Child maintenance arrears - recovering arrears from the estate of someone who has died
Both parents are legally responsible for the financial support of the children.
If the parent who should pay maintenance dies owing maintenance, the Child Support Agency (CSA) or Child Maintenance Service (CMS) can arrange to get back the arrears from their estate.
This page tells you more about what you can do to recover arrears from the estate of someone who's died.
Recovering arrears from the estate
If the parent who should pay maintenance dies, the CSA or CMS can take steps to recover arrears of child maintenance from their estate.
This is a discretionary power. This means the CSA or CMS can decide whether or not to do this. They should not try to recover arrears in this way without the consent of the parent with day-to-day care of the children. They must also take into account the welfare of the children.
If there's a will
If the parent owing maintenance dies leaving a will, the CSA or CMS can contact the executors of the will, giving details of how much money is owed in arrears.
If there's no will
If the parent with maintenance arrears dies without leaving a will, this is called being intestate. The CSA or CMS could make a claim to the administrators of the estate.
How the CSA or CMS will apply to the executors or administrators of the estate
The CSA or CMS will give the executor or administrator details of the arrears. However the CSA or CMS first have to make sure that any reviews the parent who's died may have asked for have been looked at and that the amount being claimed for outstanding arrears is correct.

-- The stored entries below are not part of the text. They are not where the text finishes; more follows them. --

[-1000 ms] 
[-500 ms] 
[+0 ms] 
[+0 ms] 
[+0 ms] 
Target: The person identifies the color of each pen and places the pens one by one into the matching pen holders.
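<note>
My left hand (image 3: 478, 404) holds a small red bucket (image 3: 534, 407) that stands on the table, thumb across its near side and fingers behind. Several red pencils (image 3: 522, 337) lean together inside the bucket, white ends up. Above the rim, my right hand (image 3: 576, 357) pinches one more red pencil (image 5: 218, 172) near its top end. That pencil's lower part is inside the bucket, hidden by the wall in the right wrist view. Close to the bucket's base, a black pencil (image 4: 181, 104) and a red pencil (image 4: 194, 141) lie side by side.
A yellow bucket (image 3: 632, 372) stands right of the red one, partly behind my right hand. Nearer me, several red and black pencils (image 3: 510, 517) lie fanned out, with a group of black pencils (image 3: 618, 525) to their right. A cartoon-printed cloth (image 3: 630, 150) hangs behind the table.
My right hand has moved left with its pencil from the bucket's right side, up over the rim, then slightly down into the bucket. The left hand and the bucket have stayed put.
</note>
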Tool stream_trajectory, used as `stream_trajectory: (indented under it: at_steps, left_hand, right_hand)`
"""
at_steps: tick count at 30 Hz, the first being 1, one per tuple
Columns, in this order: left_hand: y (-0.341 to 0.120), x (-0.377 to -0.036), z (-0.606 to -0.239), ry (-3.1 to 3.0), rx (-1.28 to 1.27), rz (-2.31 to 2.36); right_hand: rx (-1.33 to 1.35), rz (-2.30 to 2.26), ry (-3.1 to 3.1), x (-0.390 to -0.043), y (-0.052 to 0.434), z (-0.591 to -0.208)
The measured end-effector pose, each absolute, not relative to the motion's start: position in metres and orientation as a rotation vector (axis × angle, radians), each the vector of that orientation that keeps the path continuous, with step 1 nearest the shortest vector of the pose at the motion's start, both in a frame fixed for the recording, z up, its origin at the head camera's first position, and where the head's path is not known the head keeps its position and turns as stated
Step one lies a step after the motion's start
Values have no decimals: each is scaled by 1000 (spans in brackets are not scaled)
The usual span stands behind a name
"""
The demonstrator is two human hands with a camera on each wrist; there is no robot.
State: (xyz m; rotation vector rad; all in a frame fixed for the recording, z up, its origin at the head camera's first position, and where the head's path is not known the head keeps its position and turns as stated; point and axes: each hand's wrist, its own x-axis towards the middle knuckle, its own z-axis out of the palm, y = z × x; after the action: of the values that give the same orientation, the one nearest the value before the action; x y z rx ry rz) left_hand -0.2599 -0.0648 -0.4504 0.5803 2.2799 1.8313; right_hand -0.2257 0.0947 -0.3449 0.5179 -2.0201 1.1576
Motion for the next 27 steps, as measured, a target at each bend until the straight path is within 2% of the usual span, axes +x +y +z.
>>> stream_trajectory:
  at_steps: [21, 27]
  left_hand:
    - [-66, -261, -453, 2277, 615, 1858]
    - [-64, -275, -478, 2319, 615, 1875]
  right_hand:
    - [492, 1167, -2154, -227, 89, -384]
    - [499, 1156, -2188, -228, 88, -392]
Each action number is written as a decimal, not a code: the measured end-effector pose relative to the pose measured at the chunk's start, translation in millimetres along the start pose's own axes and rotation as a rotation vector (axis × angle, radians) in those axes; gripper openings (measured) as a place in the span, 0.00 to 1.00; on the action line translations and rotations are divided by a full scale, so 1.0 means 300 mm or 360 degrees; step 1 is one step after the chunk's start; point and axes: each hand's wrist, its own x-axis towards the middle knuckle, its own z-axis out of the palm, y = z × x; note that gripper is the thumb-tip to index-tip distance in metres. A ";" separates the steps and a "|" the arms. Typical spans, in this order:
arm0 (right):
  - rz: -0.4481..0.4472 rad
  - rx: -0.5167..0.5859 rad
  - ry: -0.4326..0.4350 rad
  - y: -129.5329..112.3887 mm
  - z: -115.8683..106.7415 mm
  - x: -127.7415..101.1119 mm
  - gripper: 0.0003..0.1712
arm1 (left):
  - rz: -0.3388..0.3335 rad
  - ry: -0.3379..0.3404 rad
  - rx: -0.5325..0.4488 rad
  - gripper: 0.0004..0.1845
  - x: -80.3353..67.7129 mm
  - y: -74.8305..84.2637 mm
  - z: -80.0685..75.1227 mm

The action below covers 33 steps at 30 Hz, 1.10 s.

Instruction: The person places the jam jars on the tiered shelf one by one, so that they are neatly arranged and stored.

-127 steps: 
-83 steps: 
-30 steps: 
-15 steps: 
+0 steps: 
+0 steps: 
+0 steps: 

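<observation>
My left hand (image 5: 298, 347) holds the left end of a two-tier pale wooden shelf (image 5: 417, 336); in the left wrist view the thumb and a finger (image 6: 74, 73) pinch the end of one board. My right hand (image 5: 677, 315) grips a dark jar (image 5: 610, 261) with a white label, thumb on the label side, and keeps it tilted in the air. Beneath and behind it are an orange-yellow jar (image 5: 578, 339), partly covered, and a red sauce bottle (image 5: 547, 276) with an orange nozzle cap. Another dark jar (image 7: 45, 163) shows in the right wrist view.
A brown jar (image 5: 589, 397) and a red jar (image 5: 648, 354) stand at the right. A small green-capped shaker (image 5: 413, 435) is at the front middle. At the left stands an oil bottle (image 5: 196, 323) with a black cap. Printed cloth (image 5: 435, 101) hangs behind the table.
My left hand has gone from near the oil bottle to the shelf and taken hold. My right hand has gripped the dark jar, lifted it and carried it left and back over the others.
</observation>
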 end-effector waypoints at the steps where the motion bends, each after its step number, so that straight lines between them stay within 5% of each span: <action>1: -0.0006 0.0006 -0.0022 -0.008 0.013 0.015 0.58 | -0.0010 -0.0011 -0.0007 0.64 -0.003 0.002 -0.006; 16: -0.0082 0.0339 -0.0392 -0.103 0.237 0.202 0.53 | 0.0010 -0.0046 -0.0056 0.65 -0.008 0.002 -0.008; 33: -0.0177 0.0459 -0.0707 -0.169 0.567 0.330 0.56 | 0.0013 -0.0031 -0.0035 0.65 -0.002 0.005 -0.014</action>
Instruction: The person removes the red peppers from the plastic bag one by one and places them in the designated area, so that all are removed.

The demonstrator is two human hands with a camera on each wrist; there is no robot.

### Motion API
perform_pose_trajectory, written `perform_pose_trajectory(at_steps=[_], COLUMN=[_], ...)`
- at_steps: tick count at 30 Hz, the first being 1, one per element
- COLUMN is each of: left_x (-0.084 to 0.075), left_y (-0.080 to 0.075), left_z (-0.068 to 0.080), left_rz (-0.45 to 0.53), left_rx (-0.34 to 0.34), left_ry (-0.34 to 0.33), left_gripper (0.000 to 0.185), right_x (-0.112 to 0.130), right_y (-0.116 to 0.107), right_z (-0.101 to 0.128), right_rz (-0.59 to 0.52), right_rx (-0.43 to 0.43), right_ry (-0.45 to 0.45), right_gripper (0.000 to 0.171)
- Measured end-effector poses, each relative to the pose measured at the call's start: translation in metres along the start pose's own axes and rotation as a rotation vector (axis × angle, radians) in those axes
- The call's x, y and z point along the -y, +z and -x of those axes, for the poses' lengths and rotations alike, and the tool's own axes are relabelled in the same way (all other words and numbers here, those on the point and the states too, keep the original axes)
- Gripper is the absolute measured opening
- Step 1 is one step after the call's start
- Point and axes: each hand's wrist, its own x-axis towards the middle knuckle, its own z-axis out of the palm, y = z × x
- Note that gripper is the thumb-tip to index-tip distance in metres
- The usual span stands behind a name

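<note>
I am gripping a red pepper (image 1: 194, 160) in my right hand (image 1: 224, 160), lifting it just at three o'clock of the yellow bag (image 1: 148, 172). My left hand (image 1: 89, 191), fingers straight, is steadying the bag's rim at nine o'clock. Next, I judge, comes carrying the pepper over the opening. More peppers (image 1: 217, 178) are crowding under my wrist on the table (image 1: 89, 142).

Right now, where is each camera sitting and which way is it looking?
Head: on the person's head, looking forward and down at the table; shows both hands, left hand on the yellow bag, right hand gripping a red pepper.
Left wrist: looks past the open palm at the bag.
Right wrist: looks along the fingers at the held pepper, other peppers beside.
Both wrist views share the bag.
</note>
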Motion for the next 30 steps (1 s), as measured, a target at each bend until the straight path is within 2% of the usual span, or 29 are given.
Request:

The CSA or CMS must not give the executor or administrator the address of the parent who should be getting maintenance, or any information that could lead to them being found or identified.
If you are the executor or administrator
If you’re the executor or administrator of the estate, you can ask the CSA or CMS for more financial information to help you decide whether or not to pay back the child maintenance arrears.
If you don’t agree that the arrears are due, you can appeal in the same way as the person who has died.
If you’re the executor or administrator of the estate, you should deal with child maintenance arrears in the same way as any other debts due from the estate. They don’t take priority over other debts.
If there's not enough money in the estate to pay off all the debts, you’ll need to take legal advice from a solicitor who specialises in wills and probate as winding up an insolvent estate can be complicated.
If the CSA or CMS can’t recover arrears from the estate
The CSA or CMS may write off the arrears if they can't:
- track down the executor or administrator
- recover arrears from the estate because there aren't enough assets to allow the money to be recovered.